How to complete this task:
Identify each line below that contains the word "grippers", and copy it out.
######
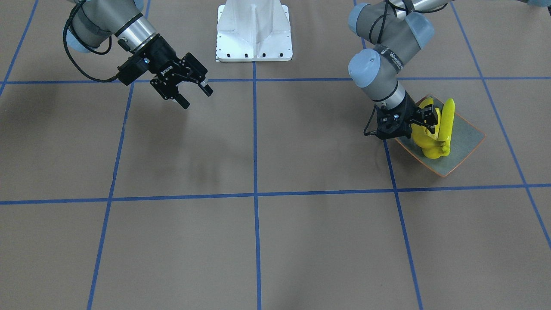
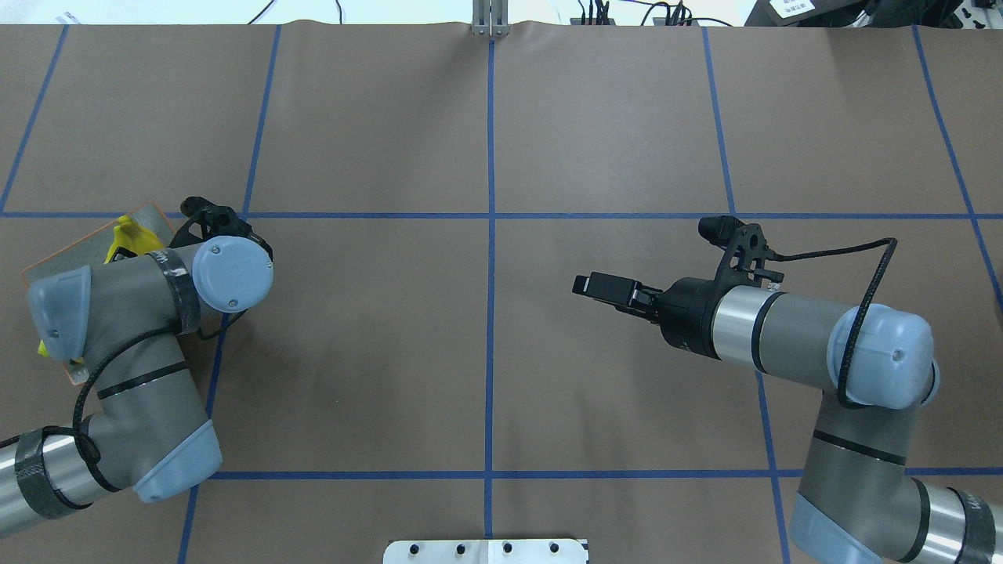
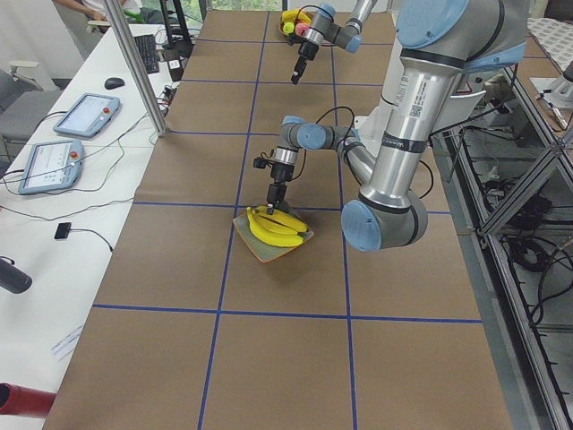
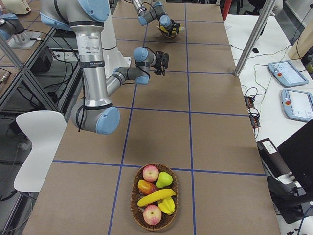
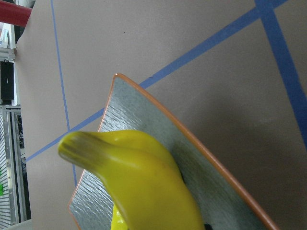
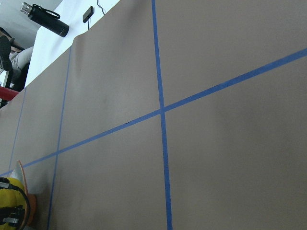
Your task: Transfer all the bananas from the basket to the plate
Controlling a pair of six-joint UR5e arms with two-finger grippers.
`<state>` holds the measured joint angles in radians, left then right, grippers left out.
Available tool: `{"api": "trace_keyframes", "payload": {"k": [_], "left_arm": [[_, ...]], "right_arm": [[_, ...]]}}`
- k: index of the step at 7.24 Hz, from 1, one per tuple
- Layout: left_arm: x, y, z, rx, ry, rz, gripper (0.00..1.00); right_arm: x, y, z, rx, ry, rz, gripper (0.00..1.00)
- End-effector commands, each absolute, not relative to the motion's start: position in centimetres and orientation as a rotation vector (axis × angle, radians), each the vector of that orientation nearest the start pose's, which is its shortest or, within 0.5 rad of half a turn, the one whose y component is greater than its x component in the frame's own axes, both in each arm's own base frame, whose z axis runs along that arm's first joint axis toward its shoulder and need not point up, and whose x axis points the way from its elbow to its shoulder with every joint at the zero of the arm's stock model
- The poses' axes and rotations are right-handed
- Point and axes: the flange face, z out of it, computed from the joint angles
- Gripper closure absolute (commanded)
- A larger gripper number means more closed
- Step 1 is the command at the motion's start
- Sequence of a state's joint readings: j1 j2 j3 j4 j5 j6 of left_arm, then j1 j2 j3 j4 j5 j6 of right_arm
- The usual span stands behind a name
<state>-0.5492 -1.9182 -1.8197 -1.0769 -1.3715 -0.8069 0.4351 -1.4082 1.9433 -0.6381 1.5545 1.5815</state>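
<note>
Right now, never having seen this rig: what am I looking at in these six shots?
Two robot arms stand at a papered table taped into blue squares. Two cameras look down on it, one facing the robot and one from behind it. Two more look along the table from its ends, and one rides on each wrist. The left pincer is down at a plate with yellow bananas on it; whether it grips one I cannot tell. The right pincer hangs open and empty. At the table's other end, a basket holds fruit, including another banana.
</note>
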Motion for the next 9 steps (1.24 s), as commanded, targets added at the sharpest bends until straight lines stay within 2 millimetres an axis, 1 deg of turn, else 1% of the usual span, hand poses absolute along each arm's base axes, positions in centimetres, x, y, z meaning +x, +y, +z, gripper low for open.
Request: {"api": "trace_keyframes", "payload": {"k": [1, 2, 3, 4, 5, 6, 7, 8, 9], "left_arm": [[41.4, -43.3, 42.4, 0.228, -0.031, 0.202, 0.0], [41.0, -43.6, 41.3, 0.25, -0.001, 0.191, 0.0], [40.4, -44.5, 39.6, 0.283, 0.043, 0.223, 0.0], [40.4, -45.6, 36.9, 0.311, 0.092, 0.215, 0.0], [40.2, -45.6, 35.4, 0.286, 0.154, 0.216, 0.0], [39.3, -45.0, 33.3, 0.3, 0.199, 0.212, 0.0], [39.0, -44.1, 31.7, 0.288, 0.264, 0.208, 0.0], [39.2, -43.4, 29.5, 0.257, 0.356, 0.192, 0.0], [39.4, -42.8, 28.1, 0.231, 0.42, 0.148, 0.0]], "right_arm": [[-41.2, -33.9, 29.4, 0.323, -1.442, 0.373, 0.0], [-41.2, -33.9, 29.4, 0.323, -1.442, 0.373, 0.0], [-41.2, -33.9, 29.3, 0.323, -1.443, 0.373, 0.0], [-41.2, -33.9, 29.2, 0.323, -1.445, 0.372, 0.0], [-41.1, -33.9, 29.3, 0.324, -1.443, 0.374, 0.0], [-41.0, -33.9, 29.2, 0.325, -1.446, 0.373, 0.0], [-40.7, -33.9, 29.2, 0.327, -1.446, 0.374, 0.0], [-40.1, -34.0, 29.4, 0.315, -1.443, 0.364, 0.0], [-38.9, -34.3, 31.6, 0.309, -1.4, 0.365, 0.0]]}}
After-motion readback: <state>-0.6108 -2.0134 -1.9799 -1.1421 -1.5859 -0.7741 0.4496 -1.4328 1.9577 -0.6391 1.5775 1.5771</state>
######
Response to this exercise:
Controlling a pair of six-joint UR5e arms with two-finger grippers.
`<state>` holds the measured joint angles in radians, left then right, grippers left out.

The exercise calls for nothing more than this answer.